Over the years, I’ve built up a list of favourite books that have made a difference to me and helped shaped my outlook. I encourage you to check them out and apply what makes sense for you.
- Bossy Pants - by Tina Fey. A light-hearted social assessment from the perspective of a comic genius.
- Mass Spec Mommy - by Ceylan Bilgin. A title for future #massgeek kids that breaks down a complex technology: mass spectrometry.
- The Wife Drought - by Annabel Crabb. A call for peace in the “gender war” that’s deep and doubly hilarious.
- Powerful: Building a Culture of Freedom and Responsibility - by Patty McCord. Changing how we think about work and the way a business should be run. Or if you've only got a few minutes, here's her TED talk.
- Lean In – by Sheryl Sandberg. While some groups have raised concerns about areas of the book, I’ll say that it was one of the most transformative books I've ever read. It set me on a journey to find out more about my EQ (emotional intelligence), which led to discovering ways to increase surface areas for luck to strike. (thanks Batko!). I'd encourage everyone (not only females) to read it and apply what makes sense for you.
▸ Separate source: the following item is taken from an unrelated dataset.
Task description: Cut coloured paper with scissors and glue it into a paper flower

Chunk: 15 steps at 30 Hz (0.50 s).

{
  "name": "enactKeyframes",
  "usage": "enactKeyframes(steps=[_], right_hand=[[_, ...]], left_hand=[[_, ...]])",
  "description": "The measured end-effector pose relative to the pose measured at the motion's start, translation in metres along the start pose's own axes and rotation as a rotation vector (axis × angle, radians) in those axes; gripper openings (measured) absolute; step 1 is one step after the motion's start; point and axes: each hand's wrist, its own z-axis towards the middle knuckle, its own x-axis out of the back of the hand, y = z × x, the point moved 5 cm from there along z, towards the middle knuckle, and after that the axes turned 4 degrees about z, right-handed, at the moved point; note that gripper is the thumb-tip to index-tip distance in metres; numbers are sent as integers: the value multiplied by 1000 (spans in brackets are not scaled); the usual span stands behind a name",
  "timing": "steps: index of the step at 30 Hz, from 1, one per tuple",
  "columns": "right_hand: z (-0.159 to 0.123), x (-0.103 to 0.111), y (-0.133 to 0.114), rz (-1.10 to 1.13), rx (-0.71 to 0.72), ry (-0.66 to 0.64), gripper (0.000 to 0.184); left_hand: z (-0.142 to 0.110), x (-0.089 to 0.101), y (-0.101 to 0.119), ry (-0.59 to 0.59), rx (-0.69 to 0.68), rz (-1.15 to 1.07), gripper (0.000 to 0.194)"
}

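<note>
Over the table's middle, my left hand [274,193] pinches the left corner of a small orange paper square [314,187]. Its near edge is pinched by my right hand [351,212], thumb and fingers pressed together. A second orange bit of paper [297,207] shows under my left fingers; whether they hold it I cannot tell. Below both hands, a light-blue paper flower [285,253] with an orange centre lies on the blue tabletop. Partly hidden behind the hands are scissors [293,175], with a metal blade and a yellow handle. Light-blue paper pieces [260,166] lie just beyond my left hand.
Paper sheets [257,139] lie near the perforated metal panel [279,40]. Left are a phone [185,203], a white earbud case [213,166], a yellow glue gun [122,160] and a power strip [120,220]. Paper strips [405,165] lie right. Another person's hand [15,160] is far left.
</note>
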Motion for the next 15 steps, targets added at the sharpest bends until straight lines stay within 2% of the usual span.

Top initiatives supporting women leaders successful in STEM and/or startup businesses
If you’re biased for action you may enjoy the work from groups who are “walking the walk”. Should you have the resources, supporting these initiatives could be a great way to contribute to creating change. Whether it’s offering your super skill to pay learning opportunities forward or sponsoring refreshments and pizza at a community event, every bit helps.
- YOW! New voices in tech led by Michele Playfair and her team is the culmination of YOW’s efforts to encourage gender diversity in tech conference speakers.
- Atto VC, Scale Angels and Working Theory Angels - lead by (respectively) Kate Kendall, Ariane Barker (former CEO, and now Chelsea Newell co-CEO - congrats!) and Rachael Neumann, each helping female founders launch and grow tech companies.
- One Roof - led by Sheree Rubenstein with the aim to bring female leaders and entrepreneurs together.
- Startmate Fellowship - led by Sophia Witherington. A pathway for talented women to find their sweet spot in a rocket ship startup.
- Code like a Girl - led by Ally Watson - a social enterprise providing girls and women with the confidence to enter and flourish in the world of coding.
- R-Ladies - a worldwide organisation championing the cause of gender diversity in the R (programming language) community
- FeMS - a community-led initiative to create a network of support for women in the field of mass spectrometry.
- Champions of Change. A great resource to help men step up and do their part in the diversity and inclusion challenge.
- Circle In - led by Jodi Geddes and Kate Pollard. A program providing parents and businesses a means to become more versatile. “When working parents get the support they need, everyone benefits.”
- Tracey Chou has a GitHub repo dedicated to capturing the female numbers in tech. It also houses a google doc that enables companies to expose their respective numbers. While I don’t advocate diversity being purely a numbers game, I find it a useful resource to check out which companies have great gender diversity and note the trends in how they attract and retain diverse talent.